Economy
Representative image (Wikimedia Commons)
As widely expected, India is officially back on the growth path from the third quarter of 2020-21.
The October-December 2020 quarter posted a tiny, but positive, 0.4 percent growth, against declines of 24.4 percent and 7.3 percent in Q1 and Q2. The recession is over, and we are back on track.
But there’s both good and bad news in the latest numbers emanating from the National Statistics Office (NSO), which released the Second Advance Estimates of GDP and the third quarter numbers today (26 February).
The good news is that the economy’s gross value added (GVA) is more positive than the overall GDP numbers.
Since GDP is GVA plus taxes minus subsidies, it implies that underlying value addition in the economy is picking up.
In GVA terms, growth in Q3 is one per cent at constant prices and a perky 4.3 percent in current prices.
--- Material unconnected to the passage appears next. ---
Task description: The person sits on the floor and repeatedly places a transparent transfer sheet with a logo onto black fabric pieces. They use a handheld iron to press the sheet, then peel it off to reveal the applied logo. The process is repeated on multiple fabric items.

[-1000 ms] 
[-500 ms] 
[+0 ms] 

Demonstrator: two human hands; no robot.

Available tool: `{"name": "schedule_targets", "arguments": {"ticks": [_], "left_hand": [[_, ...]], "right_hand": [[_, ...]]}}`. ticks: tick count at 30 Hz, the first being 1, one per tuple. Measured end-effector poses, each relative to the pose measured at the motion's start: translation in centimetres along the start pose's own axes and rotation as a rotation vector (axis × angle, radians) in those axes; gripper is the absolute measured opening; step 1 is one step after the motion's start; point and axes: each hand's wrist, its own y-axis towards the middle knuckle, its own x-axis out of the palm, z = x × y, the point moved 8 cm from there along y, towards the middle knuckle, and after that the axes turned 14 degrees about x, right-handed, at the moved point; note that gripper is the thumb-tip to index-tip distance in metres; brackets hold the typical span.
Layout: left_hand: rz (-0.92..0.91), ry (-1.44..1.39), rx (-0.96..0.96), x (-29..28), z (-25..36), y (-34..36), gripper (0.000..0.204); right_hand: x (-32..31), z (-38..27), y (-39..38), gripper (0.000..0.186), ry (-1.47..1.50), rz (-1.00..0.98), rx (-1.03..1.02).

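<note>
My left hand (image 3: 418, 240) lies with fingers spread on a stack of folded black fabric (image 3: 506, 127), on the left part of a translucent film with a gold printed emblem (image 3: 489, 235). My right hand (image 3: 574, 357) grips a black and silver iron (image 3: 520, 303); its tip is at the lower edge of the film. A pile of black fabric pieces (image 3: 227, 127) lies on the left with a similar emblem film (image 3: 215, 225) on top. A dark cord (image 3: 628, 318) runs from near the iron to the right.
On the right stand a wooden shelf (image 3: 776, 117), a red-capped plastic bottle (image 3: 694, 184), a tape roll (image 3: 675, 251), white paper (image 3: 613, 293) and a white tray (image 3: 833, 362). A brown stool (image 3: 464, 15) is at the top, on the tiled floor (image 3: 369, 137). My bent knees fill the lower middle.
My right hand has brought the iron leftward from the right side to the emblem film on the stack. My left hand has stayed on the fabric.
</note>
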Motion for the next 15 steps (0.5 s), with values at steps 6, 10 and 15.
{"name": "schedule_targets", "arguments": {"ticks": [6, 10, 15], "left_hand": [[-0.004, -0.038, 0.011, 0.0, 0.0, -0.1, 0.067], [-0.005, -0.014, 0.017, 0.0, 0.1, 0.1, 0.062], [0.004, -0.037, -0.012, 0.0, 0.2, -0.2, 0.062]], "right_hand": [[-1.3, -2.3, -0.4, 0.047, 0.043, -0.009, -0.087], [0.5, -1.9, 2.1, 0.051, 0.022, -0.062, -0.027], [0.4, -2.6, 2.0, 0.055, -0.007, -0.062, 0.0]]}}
GDP is a positive 0.4 percent in real terms and 5.3 percent in current prices, which is reflective of what the government is doing on the taxation front.
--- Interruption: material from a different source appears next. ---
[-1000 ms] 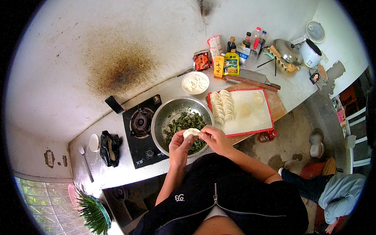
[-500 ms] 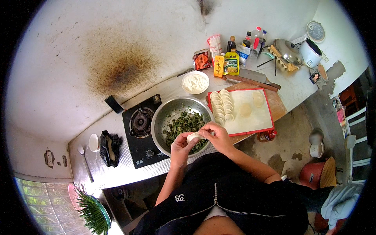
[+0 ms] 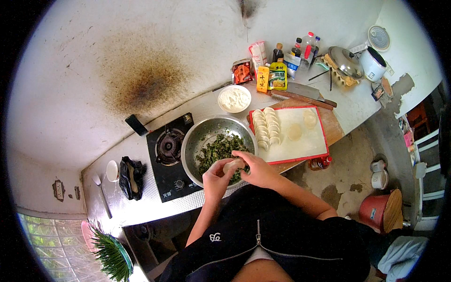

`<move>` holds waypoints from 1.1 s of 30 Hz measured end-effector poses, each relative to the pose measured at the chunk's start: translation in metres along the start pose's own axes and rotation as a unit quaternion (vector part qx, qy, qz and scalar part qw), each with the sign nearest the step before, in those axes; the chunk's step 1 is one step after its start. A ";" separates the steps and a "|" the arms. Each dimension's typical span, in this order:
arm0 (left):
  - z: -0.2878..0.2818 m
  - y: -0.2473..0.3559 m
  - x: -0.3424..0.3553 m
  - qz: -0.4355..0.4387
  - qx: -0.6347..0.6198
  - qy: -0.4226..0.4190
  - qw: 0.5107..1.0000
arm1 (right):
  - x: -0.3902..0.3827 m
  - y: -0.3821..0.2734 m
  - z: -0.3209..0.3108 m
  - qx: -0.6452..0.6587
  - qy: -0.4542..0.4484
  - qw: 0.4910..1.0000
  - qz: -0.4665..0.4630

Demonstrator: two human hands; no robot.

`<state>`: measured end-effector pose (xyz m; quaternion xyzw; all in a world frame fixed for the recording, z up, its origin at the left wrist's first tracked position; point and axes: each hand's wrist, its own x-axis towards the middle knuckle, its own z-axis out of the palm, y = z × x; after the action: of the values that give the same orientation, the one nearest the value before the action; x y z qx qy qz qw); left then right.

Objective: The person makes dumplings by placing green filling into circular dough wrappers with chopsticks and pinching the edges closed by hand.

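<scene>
My left hand [image 3: 215,181] is closed around a pale dumpling [image 3: 231,166], held just above the near side of a steel bowl [image 3: 187,137]. My right hand [image 3: 261,174] meets it from the right, its index finger reaching over the dough and the other fingertips at the dumpling's edge. Chopped dark green filling [image 3: 223,145] lies in the bowl under my hands. To the right, a white board with a red rim [image 3: 300,149] carries two rows of folded dumplings [image 3: 272,123] and two flat round wrappers [image 3: 295,132].
Left of the bowl is a black gas stove [image 3: 170,178]. A bowl of white flour-like stuff [image 3: 234,99] stands behind, near seasoning packets [image 3: 277,75] and bottles. A cleaver [image 3: 303,90] lies beyond the board. Someone's pale blue clothing [image 3: 401,256] shows at lower right.
My right hand has shifted its grip, its index finger now lifted over the dumpling instead of pinching its edge. The other person at lower right has moved slightly; their hand no longer shows.
</scene>
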<state>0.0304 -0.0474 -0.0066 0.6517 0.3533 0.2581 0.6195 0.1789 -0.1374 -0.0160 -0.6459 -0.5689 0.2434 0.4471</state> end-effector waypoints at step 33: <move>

One can expect more positive news in the fourth quarter, which ends in March.
The bad news: the second advance estimates of GDP show overall GDP contracting by 8 percent, higher than the earlier estimate of 7.7 percent.
The data put out by the NSO shows that per capita GDP will contract by 8.9 percent in real terms and by 4.8 percent in current prices.
This means the average Indian is seeing a shrinking of income both in money and real terms. It is not exactly a situation conducive to promoting consumption and growth. (Read the full NSO report here).
The better news probably lies ahead, as the recent budget boosts government spending, including spending on infrastructure. This should boost growth in fiscal 2021-22, especially given the negative base of 2020-21.
A caveat though is in order: the pandemic has impacted the collection of economic data by the NSO, and so there is no guarantee that we will not see volatility in the final GDP estimates later this year, when better data comes in.
The NSO release has this to say: “The measures taken by the government to contain the spread of the covid-19 pandemic have had an impact on economic activities as well as on the data collection mechanisms. The data challenges in the case of other underlying macro-economic indicators like IIP (Index of Industrial Production) and CPI (Consumer Prices Index), used in the estimation of national accounts aggregates and specific measures, if any, taken by the government in the following months with a view to address the pandemic-led economic situation will have implications on subsequent revision of these estimates. Estimates are, therefore, likely to undergo sharp revisions for the aforesaid causes in due course, as per the release calendar. Users should take this into consideration when interpreting the figures.” (italics mine)
This means the NSO data may spring sharp surprises about past data. But what we can surely expect is a sharp bounce-back in 2021-22. That cannot be in doubt, now that the recession is formally over.